*REQUIRED WORK*.
Pull each line holding "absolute" out of the entries below.
INPUT DATA below:
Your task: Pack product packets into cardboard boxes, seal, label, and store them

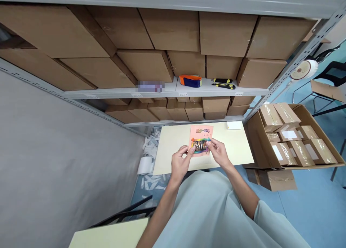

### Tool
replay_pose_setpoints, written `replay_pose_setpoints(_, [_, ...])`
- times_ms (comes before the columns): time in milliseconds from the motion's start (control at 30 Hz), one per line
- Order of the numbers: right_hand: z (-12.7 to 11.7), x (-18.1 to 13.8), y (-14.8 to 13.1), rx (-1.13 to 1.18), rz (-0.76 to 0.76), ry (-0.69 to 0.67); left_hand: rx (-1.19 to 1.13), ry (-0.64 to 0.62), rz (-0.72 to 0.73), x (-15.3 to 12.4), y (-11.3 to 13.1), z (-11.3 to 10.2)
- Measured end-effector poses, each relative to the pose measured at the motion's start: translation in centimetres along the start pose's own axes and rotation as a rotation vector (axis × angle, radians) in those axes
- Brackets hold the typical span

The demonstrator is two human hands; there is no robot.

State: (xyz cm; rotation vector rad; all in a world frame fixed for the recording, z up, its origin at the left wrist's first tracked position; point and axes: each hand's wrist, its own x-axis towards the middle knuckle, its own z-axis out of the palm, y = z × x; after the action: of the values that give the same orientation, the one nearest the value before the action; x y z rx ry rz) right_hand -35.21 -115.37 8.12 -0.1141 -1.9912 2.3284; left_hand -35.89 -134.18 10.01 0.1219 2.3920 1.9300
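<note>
While the left hand [180, 163] and right hand [220, 153] are clamped on opposite side edges of a pink printed booklet [200, 144], the booklet is over the cream desk [171, 141]; contact with the surface cannot be told. Right of desk: open carton [255, 147] containing smaller taped boxes [297, 152], several with white labels [288, 134]. Far side: metal shelf [208, 93] holding cardboard boxes [227, 33] and two yellow-black utility knives [223, 86].

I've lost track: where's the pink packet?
Head view, just right of centre: left hand and right hand hold the pink packet over the cream table.
</note>
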Motion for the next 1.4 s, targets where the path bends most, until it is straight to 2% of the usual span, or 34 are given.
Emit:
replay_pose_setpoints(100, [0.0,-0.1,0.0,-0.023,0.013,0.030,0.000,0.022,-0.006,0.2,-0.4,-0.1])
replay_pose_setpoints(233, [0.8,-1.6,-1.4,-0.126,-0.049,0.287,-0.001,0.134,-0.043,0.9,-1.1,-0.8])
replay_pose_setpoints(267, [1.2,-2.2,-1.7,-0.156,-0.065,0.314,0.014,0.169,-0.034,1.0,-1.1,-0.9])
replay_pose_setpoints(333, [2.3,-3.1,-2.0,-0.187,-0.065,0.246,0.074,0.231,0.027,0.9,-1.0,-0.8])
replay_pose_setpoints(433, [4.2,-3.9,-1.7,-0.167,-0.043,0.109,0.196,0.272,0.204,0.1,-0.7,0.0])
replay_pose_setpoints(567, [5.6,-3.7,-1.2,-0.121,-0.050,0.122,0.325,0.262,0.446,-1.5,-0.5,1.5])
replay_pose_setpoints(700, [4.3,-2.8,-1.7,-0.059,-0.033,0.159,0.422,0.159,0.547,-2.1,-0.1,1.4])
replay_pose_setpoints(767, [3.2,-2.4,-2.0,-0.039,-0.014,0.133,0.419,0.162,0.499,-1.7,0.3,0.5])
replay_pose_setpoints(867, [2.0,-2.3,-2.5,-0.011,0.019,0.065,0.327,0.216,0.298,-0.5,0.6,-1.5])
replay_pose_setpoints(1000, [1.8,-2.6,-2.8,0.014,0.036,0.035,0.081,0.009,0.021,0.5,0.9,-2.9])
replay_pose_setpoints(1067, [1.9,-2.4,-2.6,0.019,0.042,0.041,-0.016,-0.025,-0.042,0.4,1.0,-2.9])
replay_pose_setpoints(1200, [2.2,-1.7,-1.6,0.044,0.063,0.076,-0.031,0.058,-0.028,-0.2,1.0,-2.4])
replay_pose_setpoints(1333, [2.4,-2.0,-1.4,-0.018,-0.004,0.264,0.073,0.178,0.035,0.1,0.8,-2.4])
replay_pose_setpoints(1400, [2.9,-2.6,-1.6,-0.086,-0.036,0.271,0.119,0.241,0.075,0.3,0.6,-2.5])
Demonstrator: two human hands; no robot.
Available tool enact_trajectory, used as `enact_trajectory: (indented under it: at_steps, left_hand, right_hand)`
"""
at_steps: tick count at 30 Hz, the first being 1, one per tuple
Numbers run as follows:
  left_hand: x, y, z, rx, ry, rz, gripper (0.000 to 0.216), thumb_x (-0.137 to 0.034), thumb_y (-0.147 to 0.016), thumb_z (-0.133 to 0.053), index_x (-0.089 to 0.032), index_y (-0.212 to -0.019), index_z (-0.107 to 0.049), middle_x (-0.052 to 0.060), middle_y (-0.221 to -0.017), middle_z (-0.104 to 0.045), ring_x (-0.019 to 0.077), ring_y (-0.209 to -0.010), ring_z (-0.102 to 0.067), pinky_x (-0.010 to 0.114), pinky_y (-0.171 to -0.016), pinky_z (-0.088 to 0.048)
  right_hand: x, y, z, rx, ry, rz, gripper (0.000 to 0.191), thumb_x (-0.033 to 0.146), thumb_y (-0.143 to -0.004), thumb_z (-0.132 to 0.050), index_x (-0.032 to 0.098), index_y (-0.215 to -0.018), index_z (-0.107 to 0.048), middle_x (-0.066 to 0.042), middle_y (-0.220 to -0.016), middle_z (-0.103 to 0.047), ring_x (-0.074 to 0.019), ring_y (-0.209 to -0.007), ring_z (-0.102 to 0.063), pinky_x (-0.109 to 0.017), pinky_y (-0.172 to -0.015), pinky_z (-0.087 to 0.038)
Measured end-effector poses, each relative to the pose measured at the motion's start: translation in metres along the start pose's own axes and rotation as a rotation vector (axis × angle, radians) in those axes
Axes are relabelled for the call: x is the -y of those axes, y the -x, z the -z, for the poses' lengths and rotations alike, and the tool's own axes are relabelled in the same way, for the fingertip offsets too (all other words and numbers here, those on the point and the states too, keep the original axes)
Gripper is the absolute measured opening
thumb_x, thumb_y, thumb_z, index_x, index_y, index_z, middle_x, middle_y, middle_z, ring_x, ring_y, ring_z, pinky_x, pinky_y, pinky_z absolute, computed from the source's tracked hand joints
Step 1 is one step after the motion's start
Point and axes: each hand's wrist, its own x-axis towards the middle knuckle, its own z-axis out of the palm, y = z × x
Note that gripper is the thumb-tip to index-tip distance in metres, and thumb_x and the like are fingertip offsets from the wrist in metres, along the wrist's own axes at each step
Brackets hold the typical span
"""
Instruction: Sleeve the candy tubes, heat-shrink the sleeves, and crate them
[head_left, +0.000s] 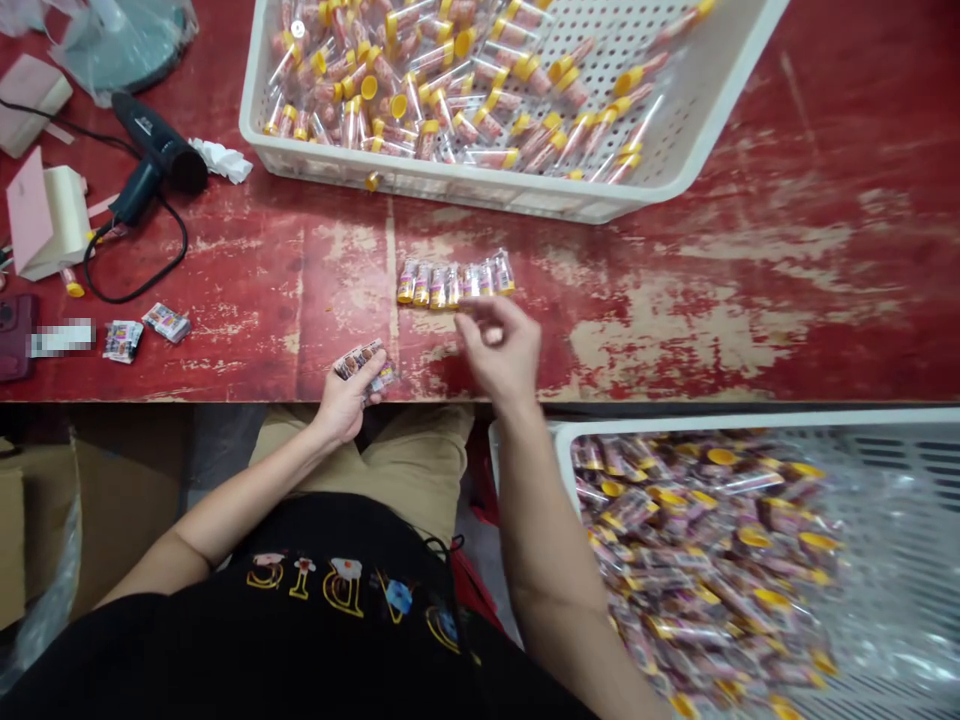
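My left hand point(349, 395) is closed around a small stack of printed labels point(382, 377) at the table's front edge, thumb on top. Just beyond, a row of small clear tubes with yellow caps and printed labels point(438, 285) lies side by side on the table. My right hand point(504, 350) is at the near side of that row, its fingers curled together and slightly blurred. Its fingertips overlap the near ends of the middle tubes; whether anything is pinched in them is hidden.
A white perforated basket point(600, 205) of yellow-capped tubes stands at the back. Another white basket point(675, 422) with labelled tubes sits at lower right. On the left lie a hair dryer point(154, 150), two small label stacks point(122, 341), a phone point(16, 338) and pink-and-white boxes point(56, 215).
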Motion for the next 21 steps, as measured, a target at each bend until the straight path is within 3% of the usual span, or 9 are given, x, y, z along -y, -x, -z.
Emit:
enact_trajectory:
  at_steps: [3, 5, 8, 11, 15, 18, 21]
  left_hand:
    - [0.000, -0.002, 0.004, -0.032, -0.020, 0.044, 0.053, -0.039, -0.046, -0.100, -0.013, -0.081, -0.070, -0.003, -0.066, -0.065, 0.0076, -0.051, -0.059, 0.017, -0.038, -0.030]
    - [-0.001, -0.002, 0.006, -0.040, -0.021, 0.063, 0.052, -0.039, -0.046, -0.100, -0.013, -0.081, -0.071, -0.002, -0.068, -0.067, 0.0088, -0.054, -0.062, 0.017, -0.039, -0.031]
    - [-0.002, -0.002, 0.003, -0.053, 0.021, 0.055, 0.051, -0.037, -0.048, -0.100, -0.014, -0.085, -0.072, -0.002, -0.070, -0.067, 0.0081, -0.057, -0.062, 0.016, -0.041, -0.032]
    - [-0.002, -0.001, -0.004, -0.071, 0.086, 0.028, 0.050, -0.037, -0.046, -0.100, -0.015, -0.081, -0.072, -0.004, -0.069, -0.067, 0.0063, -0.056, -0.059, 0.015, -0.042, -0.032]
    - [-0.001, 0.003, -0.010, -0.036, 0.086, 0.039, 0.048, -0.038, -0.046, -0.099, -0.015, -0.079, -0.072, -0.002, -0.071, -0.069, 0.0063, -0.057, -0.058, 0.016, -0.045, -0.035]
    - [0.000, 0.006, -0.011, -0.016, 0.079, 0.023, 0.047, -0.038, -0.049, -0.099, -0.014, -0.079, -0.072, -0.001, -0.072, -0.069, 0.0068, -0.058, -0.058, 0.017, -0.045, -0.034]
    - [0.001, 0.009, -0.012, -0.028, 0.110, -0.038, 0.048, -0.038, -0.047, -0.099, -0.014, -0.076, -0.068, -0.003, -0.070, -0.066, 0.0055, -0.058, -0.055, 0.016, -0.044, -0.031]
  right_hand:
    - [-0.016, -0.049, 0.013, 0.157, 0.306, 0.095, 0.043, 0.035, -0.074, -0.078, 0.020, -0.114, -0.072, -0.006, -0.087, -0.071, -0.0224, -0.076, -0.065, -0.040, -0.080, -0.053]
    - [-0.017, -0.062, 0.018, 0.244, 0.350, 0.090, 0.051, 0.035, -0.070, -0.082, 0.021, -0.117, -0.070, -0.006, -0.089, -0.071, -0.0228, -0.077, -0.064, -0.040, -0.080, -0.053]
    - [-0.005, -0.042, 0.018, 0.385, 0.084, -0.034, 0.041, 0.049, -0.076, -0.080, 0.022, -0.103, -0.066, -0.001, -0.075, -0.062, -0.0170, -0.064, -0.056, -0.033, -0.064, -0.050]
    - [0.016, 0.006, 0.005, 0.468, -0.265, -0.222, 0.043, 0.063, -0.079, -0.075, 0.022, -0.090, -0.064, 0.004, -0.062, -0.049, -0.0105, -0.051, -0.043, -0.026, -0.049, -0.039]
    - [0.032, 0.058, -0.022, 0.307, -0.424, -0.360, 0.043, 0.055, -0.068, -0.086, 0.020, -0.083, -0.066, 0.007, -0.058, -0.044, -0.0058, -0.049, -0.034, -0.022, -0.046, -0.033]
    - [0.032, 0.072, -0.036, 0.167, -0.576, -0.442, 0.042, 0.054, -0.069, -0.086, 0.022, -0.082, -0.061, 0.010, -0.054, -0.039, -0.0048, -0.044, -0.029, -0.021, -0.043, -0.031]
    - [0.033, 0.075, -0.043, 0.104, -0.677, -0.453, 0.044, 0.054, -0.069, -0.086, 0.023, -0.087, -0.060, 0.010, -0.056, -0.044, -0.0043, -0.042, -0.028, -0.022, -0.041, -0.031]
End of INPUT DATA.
*ANSWER SPACE*.
Gripper is the absolute measured opening
thumb_x, thumb_y, thumb_z, index_x, index_y, index_z, middle_x, middle_y, middle_z, ring_x, ring_y, ring_z, pinky_x, pinky_y, pinky_z absolute, computed from the source's tracked hand joints

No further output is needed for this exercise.